Findings from the report:


  • Successful adoption is tied to good preparation of all parties prior to placement and to the availability and utilization of effective supports and other help, including counseling, afterward. Adoption-competent therapists are high on - and sometimes at the top of - the list of services that members of adoptive and birth families want and need.

  • Genetic risk and early trauma (primarily for children adopted from foster care or institutions) do not inevitably undermine development. Two key factors that facilitate their recovery are comprehensive pre-adoption preparation and education of families, along with the availability and utilization of informed mental health services.

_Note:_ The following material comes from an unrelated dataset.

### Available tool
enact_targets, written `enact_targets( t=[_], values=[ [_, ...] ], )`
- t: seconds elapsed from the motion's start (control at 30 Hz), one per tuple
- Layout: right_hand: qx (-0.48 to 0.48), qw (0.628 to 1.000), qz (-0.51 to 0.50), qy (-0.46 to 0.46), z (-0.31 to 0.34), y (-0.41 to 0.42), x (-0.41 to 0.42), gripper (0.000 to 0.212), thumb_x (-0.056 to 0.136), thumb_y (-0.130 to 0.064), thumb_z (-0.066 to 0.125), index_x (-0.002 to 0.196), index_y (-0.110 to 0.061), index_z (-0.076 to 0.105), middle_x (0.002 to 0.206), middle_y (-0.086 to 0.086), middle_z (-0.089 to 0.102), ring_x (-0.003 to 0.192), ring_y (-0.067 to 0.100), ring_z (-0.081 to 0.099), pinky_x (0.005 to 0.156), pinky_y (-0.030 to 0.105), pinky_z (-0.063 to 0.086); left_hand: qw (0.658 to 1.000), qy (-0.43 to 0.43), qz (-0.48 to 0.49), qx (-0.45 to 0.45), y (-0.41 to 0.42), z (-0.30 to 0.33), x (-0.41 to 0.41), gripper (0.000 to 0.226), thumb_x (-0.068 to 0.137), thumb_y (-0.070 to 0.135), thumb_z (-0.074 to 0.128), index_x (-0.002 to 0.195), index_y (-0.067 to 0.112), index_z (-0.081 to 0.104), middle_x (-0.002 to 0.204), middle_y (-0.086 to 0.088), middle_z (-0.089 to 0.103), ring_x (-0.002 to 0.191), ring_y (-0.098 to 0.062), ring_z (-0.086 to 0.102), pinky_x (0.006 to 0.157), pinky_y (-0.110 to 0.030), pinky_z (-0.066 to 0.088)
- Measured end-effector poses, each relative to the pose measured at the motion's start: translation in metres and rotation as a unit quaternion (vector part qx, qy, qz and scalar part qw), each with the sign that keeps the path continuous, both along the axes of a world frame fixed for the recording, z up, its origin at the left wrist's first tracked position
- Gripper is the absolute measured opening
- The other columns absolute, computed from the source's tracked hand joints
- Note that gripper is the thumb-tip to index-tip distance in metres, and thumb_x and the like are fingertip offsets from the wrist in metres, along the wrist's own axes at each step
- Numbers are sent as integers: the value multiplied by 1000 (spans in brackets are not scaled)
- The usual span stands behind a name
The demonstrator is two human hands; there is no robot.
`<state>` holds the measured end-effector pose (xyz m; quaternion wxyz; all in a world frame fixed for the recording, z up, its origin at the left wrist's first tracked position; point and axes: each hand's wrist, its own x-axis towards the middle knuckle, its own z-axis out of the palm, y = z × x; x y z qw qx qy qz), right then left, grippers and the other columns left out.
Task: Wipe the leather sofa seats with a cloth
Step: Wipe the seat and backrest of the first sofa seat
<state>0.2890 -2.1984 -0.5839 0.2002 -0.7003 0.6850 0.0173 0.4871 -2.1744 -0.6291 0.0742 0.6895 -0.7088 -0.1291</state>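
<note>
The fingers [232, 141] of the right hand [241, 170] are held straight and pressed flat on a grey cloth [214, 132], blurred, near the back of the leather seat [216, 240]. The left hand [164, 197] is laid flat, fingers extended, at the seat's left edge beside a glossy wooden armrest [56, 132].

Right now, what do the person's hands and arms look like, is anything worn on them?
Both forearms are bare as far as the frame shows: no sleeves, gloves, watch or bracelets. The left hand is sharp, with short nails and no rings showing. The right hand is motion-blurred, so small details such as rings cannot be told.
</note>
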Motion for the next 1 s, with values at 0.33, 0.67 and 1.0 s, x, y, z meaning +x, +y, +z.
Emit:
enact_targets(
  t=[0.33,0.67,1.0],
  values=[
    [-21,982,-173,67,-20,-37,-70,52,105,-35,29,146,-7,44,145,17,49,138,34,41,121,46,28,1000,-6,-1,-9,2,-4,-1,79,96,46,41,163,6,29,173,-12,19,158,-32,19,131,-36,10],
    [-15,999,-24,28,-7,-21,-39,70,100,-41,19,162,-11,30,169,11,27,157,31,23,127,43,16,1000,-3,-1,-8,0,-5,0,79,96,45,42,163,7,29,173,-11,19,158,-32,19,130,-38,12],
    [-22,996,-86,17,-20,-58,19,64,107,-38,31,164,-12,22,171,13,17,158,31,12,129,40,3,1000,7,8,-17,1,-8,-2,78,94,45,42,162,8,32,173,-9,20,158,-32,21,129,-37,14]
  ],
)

  • Graduate education in relevant fields does not usually include adoption issues. A survey of directors of clinical training programs in marriage and family therapy, social work or counseling found only about 5-16 percent offered adoption-specific coursework. Two thirds of licensed psychologists in a national survey reported no such graduate coursework; fewer than one-third rated themselves as well or very well prepared to treat adoption issues, and 90 percent said psychologists need more adoption education.

  • The limitations of medical insurance can pose significant barriers to accessing adoption competent therapists. Most insurance doesn't provide sufficient mental health coverage to cover the complex, long-term needs of those involved, particularly children who have suffered early trauma and other adversity; and few if any carriers take into account that adoption-competent therapists may not be on their lists of covered, in-plan providers.

  • Which practitioners are adoption-competent is not always clear or easy to determine, in part because adoption counseling has not yet been identified as a professional specialty in the health care fields, with clear guidelines for training, practice and credentialing.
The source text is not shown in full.